Мне также понравился его голос. Он идеально подходил для его хаотичной, поэтичной души. И мне нравилось, как он вел себя во время живых выступлений. В нем была какая-то беззаботность. Помню, я наблюдал за саундчеком группы Pogues на одном из фестивалей во Франции. Он просто подошел к микрофону и спел «A Pair of Brown Eyes», засунув руки в карманы, и этот великолепный, надрывный голос вырывался из него, словно он был шифром для ангелов. Это была редкая привилегия - стать свидетелем подобного.

Ник Кейв и Шейн Макгоуэн выступают вместе на концерте Bad Seeds в Лондоне, 1992 год. Фотография: Ian Dickson/Redferns
Ник Кейв и Шейн Макгоуэн выступают вместе на концерте Bad Seeds в Лондоне, 1992 год. Фотография: Ian Dickson/Redferns

Шейн считал своим священным долгом быть вечно в жопе, и большую часть жизни он был счастлив быть таким, какой он есть. Я никогда не слышал, чтобы он жаловался на похмелье или плохое самочувствие. Он просто продолжал жить. Он никогда не сожалел. И я уважал его за это, но иногда это было трудно. Бывали моменты, когда он настолько падал духом, что едва функционировал, и мне, как другу, было больно это наблюдать. Существует миф, что есть такие «особенные» люди, которые делают все сверх меры и каким-то образом продолжают заниматься творчеством, но это неправда. Было грустно видеть, как Шейн теряет свои необычные способности и со временем становится таким слабым, но это не мешает любить человека.

В конце концов, мы должны помнить о его гениальности, а не обо всем остальном. Он написал кучу песен, которые действительно велики. Это гораздо больше, чем удается большинству авторов песен. В его лучших текстах чувствуется настоящая жизнь. Его прекрасная душа вложена в каждое слово, каждую фразу «A Rainy Night in Soho» или «The Old Main Drag». Они пропитаны опытом. Эти глубоко прекрасные слова выходят из такой раненой души. Он обладал тем, над чем нам, менее талантливым писателям, приходится много работать, чтобы даже приблизиться к нему. Непринужденный, данный Богом талант.

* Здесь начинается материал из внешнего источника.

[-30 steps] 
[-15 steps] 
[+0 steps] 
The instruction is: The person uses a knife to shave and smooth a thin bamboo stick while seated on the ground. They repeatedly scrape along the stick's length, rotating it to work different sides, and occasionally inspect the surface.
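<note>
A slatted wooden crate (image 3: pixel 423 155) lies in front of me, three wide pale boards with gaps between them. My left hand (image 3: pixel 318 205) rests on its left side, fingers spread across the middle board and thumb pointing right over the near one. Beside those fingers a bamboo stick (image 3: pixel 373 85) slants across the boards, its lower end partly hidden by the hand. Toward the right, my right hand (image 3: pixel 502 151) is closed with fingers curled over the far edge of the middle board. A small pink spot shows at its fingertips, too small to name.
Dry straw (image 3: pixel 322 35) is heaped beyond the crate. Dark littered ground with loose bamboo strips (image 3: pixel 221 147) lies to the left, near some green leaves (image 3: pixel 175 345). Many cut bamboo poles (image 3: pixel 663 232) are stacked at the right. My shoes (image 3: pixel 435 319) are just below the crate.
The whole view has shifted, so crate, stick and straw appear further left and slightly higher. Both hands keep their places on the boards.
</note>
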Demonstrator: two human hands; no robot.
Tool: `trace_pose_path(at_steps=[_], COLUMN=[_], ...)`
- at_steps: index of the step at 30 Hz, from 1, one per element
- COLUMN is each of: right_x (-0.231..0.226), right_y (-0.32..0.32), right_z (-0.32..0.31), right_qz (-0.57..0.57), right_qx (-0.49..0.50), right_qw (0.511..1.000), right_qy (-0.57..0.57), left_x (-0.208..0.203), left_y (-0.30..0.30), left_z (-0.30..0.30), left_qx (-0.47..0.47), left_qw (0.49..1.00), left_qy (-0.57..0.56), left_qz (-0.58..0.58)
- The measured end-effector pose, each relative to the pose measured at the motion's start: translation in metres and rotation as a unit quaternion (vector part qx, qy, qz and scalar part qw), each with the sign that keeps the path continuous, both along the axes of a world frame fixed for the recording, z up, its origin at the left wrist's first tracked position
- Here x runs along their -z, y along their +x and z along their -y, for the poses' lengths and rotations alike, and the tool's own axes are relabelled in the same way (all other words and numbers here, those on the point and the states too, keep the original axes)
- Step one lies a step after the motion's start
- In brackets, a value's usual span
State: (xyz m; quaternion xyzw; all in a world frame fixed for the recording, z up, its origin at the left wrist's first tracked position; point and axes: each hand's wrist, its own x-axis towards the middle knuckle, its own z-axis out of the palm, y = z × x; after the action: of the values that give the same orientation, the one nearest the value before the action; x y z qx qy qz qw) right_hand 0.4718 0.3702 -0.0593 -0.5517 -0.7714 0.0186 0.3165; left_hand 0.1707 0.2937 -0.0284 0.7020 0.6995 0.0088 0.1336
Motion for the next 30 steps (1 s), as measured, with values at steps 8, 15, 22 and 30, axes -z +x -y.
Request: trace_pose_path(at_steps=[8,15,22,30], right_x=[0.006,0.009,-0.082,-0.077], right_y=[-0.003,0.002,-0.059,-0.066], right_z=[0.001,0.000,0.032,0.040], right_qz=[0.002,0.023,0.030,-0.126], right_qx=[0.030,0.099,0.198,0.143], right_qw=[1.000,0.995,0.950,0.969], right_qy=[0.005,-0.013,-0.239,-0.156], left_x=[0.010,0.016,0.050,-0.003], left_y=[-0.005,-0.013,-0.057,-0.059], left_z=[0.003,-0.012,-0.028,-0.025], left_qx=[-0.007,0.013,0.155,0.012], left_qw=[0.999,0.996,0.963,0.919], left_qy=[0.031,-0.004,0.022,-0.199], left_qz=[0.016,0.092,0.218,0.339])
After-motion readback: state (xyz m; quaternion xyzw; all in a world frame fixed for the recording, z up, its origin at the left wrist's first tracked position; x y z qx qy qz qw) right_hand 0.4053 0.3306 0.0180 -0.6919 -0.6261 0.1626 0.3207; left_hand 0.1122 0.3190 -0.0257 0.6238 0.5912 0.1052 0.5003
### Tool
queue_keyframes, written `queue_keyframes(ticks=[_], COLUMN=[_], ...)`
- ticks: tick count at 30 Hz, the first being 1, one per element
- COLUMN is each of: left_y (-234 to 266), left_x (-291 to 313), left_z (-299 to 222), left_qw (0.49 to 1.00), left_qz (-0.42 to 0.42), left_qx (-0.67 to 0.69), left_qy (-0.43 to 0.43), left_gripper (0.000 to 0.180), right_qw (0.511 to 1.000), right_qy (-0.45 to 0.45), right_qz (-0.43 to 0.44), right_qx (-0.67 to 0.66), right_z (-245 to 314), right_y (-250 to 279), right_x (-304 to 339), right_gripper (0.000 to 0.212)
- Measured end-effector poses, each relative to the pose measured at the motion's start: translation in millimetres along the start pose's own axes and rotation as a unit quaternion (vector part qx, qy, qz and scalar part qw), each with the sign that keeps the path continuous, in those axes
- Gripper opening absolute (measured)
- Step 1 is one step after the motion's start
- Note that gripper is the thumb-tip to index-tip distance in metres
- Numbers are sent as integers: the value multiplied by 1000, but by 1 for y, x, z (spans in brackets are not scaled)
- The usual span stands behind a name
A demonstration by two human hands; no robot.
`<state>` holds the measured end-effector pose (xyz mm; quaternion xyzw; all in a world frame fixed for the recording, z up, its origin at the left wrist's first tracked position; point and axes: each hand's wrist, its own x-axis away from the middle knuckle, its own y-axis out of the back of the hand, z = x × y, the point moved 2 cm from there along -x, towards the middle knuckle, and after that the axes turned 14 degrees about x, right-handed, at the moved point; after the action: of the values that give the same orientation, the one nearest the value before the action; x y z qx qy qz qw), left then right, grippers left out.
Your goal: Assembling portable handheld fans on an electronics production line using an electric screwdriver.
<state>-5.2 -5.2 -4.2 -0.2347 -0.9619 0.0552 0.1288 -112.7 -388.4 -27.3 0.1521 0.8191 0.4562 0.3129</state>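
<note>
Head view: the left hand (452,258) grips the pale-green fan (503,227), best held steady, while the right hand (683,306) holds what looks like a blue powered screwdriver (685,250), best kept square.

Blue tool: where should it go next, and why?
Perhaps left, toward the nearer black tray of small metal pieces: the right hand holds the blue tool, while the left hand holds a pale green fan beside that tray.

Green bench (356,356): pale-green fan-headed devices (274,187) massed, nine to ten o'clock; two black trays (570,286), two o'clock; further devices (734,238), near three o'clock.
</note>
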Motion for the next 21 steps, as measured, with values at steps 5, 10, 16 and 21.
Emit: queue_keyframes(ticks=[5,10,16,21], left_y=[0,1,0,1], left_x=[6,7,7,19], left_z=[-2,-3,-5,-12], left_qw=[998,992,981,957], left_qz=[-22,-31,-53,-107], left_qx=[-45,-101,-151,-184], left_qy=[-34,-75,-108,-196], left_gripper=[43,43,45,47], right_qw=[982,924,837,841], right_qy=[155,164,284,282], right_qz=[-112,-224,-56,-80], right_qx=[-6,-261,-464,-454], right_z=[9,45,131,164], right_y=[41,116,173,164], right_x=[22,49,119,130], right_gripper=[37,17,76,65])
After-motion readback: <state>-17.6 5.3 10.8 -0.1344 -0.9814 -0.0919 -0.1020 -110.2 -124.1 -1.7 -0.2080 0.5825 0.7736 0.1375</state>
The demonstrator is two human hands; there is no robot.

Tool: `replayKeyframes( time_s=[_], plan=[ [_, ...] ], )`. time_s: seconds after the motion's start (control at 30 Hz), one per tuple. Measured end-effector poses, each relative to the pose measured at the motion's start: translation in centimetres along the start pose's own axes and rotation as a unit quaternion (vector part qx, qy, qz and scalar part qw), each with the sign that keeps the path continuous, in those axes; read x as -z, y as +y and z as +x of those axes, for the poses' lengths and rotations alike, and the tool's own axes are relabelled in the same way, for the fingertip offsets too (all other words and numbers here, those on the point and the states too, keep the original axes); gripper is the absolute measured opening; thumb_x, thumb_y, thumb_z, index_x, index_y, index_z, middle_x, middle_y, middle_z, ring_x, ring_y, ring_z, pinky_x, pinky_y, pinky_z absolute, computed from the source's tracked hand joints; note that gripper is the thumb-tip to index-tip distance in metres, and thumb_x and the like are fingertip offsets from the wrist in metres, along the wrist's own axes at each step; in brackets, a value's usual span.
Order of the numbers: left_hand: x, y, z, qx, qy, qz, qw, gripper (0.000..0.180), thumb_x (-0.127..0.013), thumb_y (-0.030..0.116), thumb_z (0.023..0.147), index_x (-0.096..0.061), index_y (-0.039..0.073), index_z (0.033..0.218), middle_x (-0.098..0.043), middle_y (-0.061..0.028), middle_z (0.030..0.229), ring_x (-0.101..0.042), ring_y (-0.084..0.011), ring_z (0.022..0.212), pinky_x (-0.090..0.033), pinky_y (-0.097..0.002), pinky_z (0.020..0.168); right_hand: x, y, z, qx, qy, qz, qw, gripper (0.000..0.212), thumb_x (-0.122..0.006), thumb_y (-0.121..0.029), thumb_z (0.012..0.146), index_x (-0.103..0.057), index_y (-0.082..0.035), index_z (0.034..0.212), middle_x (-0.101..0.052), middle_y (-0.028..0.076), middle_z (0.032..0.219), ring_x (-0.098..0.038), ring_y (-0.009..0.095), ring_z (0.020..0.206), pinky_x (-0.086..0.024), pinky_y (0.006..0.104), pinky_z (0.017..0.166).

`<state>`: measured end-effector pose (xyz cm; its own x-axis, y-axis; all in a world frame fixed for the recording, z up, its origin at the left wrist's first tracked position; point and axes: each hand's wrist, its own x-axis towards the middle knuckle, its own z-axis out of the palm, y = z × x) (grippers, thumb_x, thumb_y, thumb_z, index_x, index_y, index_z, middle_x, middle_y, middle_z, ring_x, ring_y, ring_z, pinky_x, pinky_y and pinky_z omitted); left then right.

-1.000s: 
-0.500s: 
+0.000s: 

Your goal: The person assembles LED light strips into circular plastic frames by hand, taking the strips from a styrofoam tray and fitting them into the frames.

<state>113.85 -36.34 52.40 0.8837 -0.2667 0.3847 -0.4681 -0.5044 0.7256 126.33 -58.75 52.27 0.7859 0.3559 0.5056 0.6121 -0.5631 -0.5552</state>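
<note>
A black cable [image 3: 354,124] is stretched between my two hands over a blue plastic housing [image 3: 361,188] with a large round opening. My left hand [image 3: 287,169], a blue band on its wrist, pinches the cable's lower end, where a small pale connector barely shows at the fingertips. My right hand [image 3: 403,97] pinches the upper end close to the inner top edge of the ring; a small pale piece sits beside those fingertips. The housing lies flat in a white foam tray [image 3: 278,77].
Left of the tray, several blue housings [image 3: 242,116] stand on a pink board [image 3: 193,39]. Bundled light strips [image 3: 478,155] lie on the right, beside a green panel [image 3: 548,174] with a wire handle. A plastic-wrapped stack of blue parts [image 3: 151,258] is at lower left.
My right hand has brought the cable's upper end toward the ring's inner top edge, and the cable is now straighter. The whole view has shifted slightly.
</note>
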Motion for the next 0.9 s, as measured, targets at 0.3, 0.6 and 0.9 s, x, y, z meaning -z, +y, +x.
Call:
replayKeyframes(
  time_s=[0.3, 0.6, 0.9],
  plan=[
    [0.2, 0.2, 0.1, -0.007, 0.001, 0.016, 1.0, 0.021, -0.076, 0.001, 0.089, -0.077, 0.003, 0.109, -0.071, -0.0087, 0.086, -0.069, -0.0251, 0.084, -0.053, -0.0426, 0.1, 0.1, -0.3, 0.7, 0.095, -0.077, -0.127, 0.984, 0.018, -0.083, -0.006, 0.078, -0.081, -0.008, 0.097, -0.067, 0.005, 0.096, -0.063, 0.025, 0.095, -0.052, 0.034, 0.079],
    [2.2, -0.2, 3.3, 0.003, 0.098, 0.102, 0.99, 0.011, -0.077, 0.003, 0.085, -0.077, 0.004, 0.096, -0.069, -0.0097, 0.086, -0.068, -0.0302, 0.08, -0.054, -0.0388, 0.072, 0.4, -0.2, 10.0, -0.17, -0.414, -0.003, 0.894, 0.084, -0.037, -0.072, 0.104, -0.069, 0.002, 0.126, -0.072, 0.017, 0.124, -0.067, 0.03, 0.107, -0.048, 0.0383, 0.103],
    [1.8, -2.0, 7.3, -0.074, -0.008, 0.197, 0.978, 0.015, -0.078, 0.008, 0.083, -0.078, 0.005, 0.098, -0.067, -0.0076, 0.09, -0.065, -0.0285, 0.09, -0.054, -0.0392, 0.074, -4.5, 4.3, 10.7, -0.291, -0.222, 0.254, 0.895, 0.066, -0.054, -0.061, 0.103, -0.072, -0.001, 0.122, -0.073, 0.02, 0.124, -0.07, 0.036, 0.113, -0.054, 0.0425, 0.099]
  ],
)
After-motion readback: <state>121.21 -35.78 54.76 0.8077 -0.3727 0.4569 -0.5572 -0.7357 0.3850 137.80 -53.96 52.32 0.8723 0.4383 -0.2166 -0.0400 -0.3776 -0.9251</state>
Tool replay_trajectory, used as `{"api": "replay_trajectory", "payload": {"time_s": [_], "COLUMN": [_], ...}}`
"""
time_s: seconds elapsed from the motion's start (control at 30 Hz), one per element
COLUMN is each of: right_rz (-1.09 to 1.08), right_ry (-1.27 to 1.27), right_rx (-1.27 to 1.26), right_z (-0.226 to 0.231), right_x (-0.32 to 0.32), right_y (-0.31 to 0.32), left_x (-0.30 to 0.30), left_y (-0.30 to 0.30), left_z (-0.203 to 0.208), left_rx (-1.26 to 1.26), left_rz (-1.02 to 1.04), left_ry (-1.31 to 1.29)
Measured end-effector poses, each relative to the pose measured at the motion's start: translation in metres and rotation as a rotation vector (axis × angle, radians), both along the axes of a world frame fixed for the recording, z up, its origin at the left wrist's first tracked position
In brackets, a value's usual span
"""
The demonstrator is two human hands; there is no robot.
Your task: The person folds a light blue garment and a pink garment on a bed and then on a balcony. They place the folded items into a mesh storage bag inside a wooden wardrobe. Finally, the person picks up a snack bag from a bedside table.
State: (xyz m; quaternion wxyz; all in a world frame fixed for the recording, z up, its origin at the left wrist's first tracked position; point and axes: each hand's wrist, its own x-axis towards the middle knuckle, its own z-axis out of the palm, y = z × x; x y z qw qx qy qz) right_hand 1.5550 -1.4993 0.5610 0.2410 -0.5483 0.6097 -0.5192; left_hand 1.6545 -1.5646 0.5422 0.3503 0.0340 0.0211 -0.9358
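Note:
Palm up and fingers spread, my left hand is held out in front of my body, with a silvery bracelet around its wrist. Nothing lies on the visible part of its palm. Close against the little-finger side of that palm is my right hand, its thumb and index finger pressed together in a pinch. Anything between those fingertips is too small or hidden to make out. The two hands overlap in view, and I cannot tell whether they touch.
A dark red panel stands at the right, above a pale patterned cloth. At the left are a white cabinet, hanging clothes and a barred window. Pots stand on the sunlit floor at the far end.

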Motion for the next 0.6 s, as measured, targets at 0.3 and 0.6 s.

Когда началась моя дружба с ним, она была основана на глубоком восхищении его авторством песен. Я был фанатом, чистым и незамысловатым, и я всегда им буду. Но прочный характер наших отношений вырос из огромной любви к самому этому человеку. Шейн был не похож на других людей. Независимо от того, в каком состоянии он находился, в нем была доброта и неизмеримая глубина чувства поэтической природы нашего человеческого существования. В нем была правда, чистейшая душевная ясность. Ты не можешь скрыть что-то подобное. Весь мир мог это видеть, вот почему он был так глубоко любим многими.